Я залезаю в другой карман его стеганки. Вынимаю руку - на ладони у меня подшипник. Тяжеленький такой. До отказа набит шариками. Зеркальный, новенький, он предъявляет мне все небо, и шарики, повспыхивая, текут-переливаются в этом кольце. Я смотрю себе в ладонь.
- Владей, сынок! - говорит Константин Палыч. - И отваливай давай - бабушка вон заждалась. Ей, кстати, наше неизменное!..
ЗИМНИЙ ДВОРЕЦ
Когда Августа уходит в школу, мама берет с ее тарелки недоеденную макаронину и кладет на пол, у дырки в стене. Плинтусов в нашей комнате нет, их сожгли в Блокаду.
Мы влезаем на наш матрас, стоящий на кирпичах, забиваемся в угол и замираем, обнявшись.
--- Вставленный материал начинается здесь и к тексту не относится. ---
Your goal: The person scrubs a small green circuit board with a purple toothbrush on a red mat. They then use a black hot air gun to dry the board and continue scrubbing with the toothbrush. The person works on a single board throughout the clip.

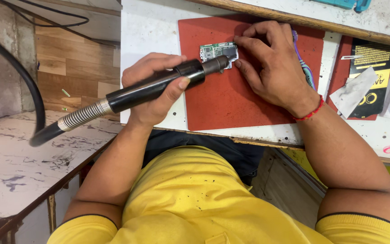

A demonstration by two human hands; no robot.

Мы смотрим на дырку. Ждем, когда из нее вынырнет мышонок Тим - длиннохвостый и с умными бусинками красных глаз. Не одни мы его дожидаемся: из коридора о нашу дверь, урча, ласкается бабушкин сибирский кот Кузьма Второй (Первого в Блокаду у бабушки похитила и съела соседка по лестничной клетке, старуха Благонравова). Дверь надежно заперта на задвижку, но мышонок все равно не приходит. Чует Кузьму.
- Ладно, - говорит мама. - Белье развесить надо, а я лежу тут с тобой, как принцесса!
Она встает.
- Хочу с тобой! - говорю я.
- После того, что ты натворил? Лежи уж...
Она надевает на шею ожерелье из деревянных прищепок и уходит на чердак. На чердаке я уже был - лучше не вспоминать. Был и в подвале. Мама взяла меня, когда пошла за дровами.